대학원/학과 공부

[채널스터디] Fundamentals of Communication Systems : Chap. 12

Sechan Oh 2025. 5. 19. 09:09

Chap. 12 An Introduction to Information Theory

12.1 Modeling Information Sources

12.1.1 Measure of Information

DMS

A Discrete Memoryless Source (DMS) is the simplest model of an information source.

It is a discrete-time, discrete-amplitude i.i.d. random process.

 

Alphabet

A full description of the DMS is given by the set $\mathcal{A}$, called the alphabet.

$\mathcal{A} = \{a_i\}_{i=1}^{N}$ with $\{p_i\}_{i=1}^{N}$

 

Self information $I(p_j)$

1. Information content depends only on the probability $p_j$, not the value $a_j$, of the outcome.
2. $I(\cdot)$ is a continuous function.
3. Self-information decreases as probability increases.
4. If $p_j = p_{j1} p_{j2}$, then $I(p_j) = I(p_{j1}) + I(p_{j2})$.

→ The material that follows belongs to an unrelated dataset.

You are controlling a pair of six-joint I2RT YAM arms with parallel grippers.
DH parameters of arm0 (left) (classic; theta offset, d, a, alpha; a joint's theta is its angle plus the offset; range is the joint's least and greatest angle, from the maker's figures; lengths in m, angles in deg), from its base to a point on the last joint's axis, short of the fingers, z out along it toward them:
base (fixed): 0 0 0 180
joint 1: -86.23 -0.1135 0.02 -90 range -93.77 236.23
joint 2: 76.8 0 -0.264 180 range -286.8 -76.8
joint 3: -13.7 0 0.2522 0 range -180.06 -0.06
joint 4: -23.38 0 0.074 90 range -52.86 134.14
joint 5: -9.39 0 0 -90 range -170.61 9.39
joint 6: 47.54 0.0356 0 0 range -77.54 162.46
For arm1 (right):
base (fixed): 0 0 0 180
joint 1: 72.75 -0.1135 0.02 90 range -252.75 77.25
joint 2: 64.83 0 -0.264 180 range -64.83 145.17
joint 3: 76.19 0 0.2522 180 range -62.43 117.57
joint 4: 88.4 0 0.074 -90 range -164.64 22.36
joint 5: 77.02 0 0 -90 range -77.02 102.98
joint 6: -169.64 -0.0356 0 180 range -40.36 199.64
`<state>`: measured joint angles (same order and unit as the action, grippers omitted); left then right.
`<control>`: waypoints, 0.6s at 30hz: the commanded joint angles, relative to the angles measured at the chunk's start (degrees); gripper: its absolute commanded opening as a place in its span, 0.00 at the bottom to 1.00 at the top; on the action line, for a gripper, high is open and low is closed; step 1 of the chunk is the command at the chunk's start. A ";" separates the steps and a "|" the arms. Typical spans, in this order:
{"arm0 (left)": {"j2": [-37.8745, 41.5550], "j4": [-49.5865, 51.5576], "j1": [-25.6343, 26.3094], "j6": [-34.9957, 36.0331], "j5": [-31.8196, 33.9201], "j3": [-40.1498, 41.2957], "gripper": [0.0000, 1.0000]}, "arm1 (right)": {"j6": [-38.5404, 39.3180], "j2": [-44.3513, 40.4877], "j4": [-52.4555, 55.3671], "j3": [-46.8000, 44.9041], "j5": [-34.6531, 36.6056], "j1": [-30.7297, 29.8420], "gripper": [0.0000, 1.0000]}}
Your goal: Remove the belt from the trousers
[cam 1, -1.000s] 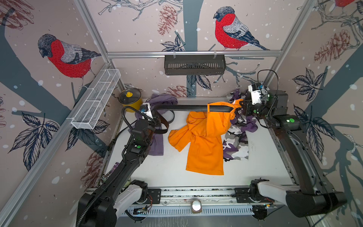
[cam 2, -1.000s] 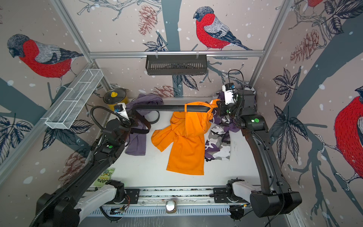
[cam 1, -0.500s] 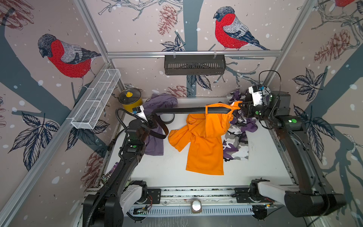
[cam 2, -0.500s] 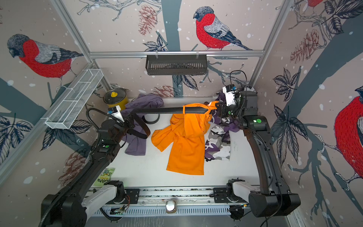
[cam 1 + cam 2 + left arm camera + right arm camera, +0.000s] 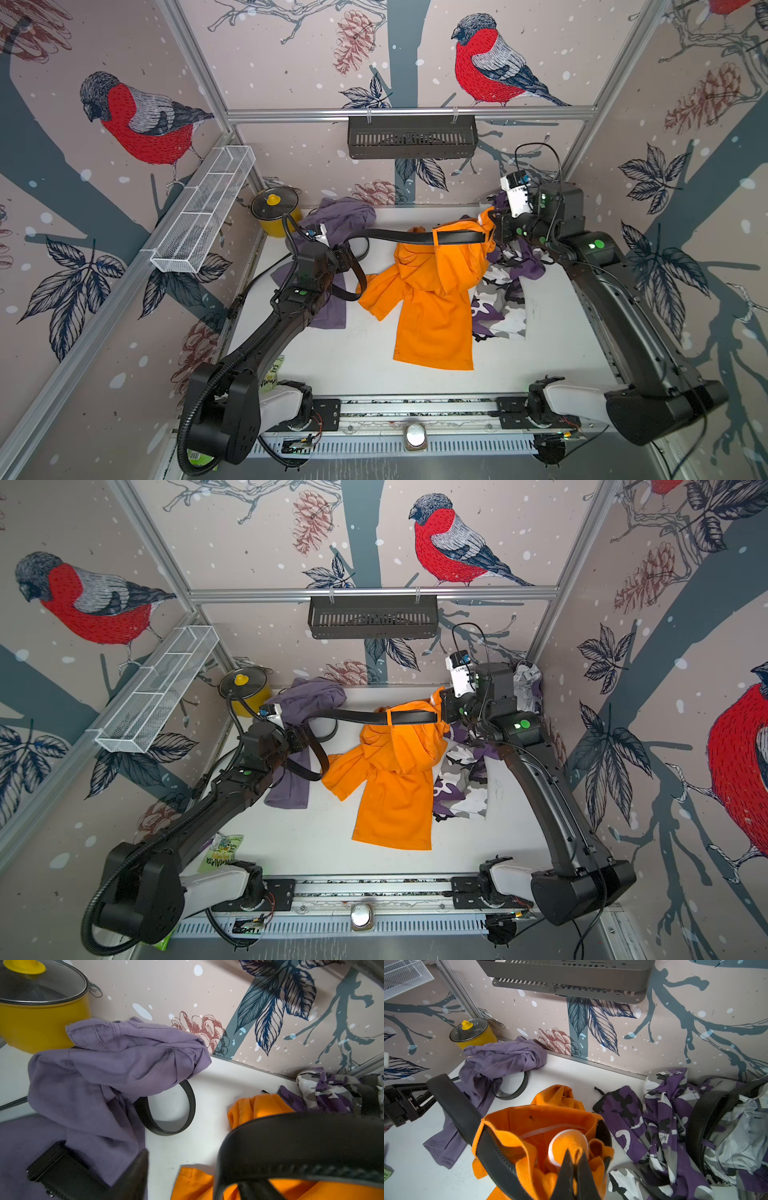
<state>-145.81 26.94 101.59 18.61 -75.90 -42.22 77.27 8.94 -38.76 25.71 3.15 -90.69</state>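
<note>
leather-like black belt (image 5: 415,237), stiff enough to bridge open air but limp at its free end, so i judge it will slide rather than stretch. it is threaded through a loop on the waistband of the orange trousers (image 5: 432,316) and runs out from them toward my left gripper (image 5: 343,259), where it droops in a curl. my right gripper (image 5: 575,1155) is pinched closed on that waistband, holding it up off the table (image 5: 353,353). my left gripper's jaws stand apart with nothing between them, the belt just beside. the best hold looks to be the flat strap close outside the trousers' loop, pulled along its length, since the soft cloth may bunch. the left wrist view shows the gap in my jaws, unclear from above; the right wrist view shows the strap inside the waistband; only the top views show its full span
</note>
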 commanded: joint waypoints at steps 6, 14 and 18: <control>8.65 5.91 6.21 4.88 15.11 -1.42 0.99 | 0.02 1.36 -2.76 1.84 2.45 -0.55 0.00; 11.97 4.74 20.39 19.23 29.47 -7.55 1.00 | -0.08 1.45 -2.85 1.84 2.42 -0.76 0.00; 13.55 1.62 21.80 22.88 26.47 -8.42 1.00 | -0.28 1.02 -2.70 1.59 2.61 -0.79 0.00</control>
<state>-133.01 31.64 122.48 35.83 -50.87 -49.97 77.18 10.43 -38.54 27.04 5.08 -91.34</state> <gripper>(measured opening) 0.997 0.058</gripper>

$\Rightarrow I(x) = -\log(x)$

 

Entropy

$H(X) = \sum_{i=1}^{N} p_i I(p_i) = -\sum_{i=1}^{N} p_i \log p_i = \sum_{i=1}^{N} p_i \log\left(\frac{1}{p_i}\right)$

$H(X)$ is a function of the probability mass function (PMF) of the random variable $X$ and is just a number.

 

Entropy of uniform distribution

$H(X) = -\sum_{i=1}^{N} \frac{1}{N} \log \frac{1}{N} = \log N$

$\therefore$ boundary for any distribution $Y$ : $0 \leq H(Y) \leq \log N$, where $N$ is the number of elements.

 

12.1.2 Joint and Conditional Entropy

Joint entropy

$H(X, Y) = -\sum_{x, y} p(x, y) \log p(x, y)$

 

Conditional entropy

$H(X \mid Y) = -\sum_{x, y} p(x, y) \log p(x \mid y)$

$\Leftarrow$ weighted average of $H(X \mid Y = y) = -\sum_x p(x \mid y) \log p(x \mid y)$

 

Chain rule for entropies

$H(X, Y) = H(Y) + H(X \mid Y)$

$H(\mathbf{X}) = H(X_1) + H(X_2 \mid X_1) + \cdots + H(X_n \mid X_1, X_2, \ldots, X_{n-1})$

if independent: $H(\mathbf{X}) = \sum_{i=1}^{n} H(X_i)$

 

Entropy rate

In general:

$H = \lim_{n \to \infty} H(X_n \mid X_1, X_2, \ldots, X_{n-1})$

Under stationarity, entropy rate for sources with memory:

$H = \lim_{n \to \infty} \frac{1}{n} H(X_1, X_2, \ldots, X_n)$

Entropy rate plays the role of entropy for sources with memory.

 

12.1.3 Mutual Information

Mutual information

$I(X; Y) = H(X) - H(X \mid Y)$

$I(X; Y) = \sum_{x \in \mathcal{X}} \sum_{y \in \mathcal{Y}} p(x, y) \log \frac{p(x \mid y)}{p(x)} = \sum_{x \in \mathcal{X}} \sum_{y \in \mathcal{Y}} p(x, y) \log \frac{p(x, y)}{p(x)p(y)}$

$I(X; Y) = I(Y; X) = H(X) + H(Y) - H(X, Y)$

$H(X) - H(X \mid Y)$ is the amount of information provided by the random variable $Y$ about random variable $X$.

 

12.1.4 Differential Entropy

Differential entropy

$h(X) = - \int_{-\infty}^{\infty} f_X(x) \log f_X(x) \, dx$

where $X$ is continuous random variable with the probability density function $f_X(x)$.

 

Joint differential entropy

$h(X, Y) = - \int_{-\infty}^{\infty} \int_{-\infty}^{\infty} f(x, y) \log f(x, y) \, dx \, dy$

 

Conditional differential entropy

$h(X \mid Y) = h(X, Y) - h(Y)$

 

Mutual information

$I(X; Y) = h(Y) - h(Y \mid X) = h(X) - h(X \mid Y)$

 

12.2 The Source Coding Theorem

Typical sequences

In the case of a DMS, when the sequence length $n$ is large, most sequences will contain each symbol $a_i$ approximately $np_i$ times, where $p_i$ is the probability of symbol $a_i$.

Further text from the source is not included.